Ich gestehe, die Erinnerung an den letzten Sonntag ist fast völlig geschwunden, obwohl die Hinterlassenschaften noch irgendwo erkaltet herumstehen. Sagen wir soviel, es gab zwei Varianten von Schweinsrouladen, einmal diejenige, wo Frau W. ihre Präsenz behauptete – mit einer gewohnten Füllung aus Speck, eingelegten Gurken und Zwiebeln. Und eine andere.

Und jetzt muß ich grübeln.

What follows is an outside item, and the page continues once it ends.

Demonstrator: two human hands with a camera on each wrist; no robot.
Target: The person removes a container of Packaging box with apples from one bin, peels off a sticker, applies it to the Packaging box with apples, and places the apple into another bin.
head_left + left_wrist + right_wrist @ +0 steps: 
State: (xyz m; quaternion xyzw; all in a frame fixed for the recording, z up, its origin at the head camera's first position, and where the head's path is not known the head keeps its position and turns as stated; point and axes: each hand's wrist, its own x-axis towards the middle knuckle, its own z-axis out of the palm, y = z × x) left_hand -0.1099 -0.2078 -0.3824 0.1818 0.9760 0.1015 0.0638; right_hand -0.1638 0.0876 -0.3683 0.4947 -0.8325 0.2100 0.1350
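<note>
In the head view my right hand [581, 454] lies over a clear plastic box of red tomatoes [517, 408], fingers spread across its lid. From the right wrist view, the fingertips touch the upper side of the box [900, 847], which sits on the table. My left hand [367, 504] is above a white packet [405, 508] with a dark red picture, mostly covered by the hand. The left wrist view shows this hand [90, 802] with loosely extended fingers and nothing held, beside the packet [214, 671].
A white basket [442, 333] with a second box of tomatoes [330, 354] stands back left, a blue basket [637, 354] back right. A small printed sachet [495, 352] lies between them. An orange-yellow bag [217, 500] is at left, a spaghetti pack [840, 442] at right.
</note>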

Ich hatte Champignons angebraten, später Kräuter-Schmelzkäse dazugetan, Kräuter und Milch, das Ganze eingerührt, zusammenschmurgeln lassen, beiseite gestellt, die zwei anderen Schweinsrouladen, es waren insgesamt vier, mit Senf eingeschmiert und dann mit einer Scheibe gekochtem Hinterschinken und besagter Füllung belegt und eingerollt.

Das war gar nicht mal schlecht (schließlich muß es doch Auswege aus der Routine geben), mit anderen Worten, ich habe das andere Exemplar den nächsten Morgen ohne Gewissensbisse kalt als Frühstück aufgefressen.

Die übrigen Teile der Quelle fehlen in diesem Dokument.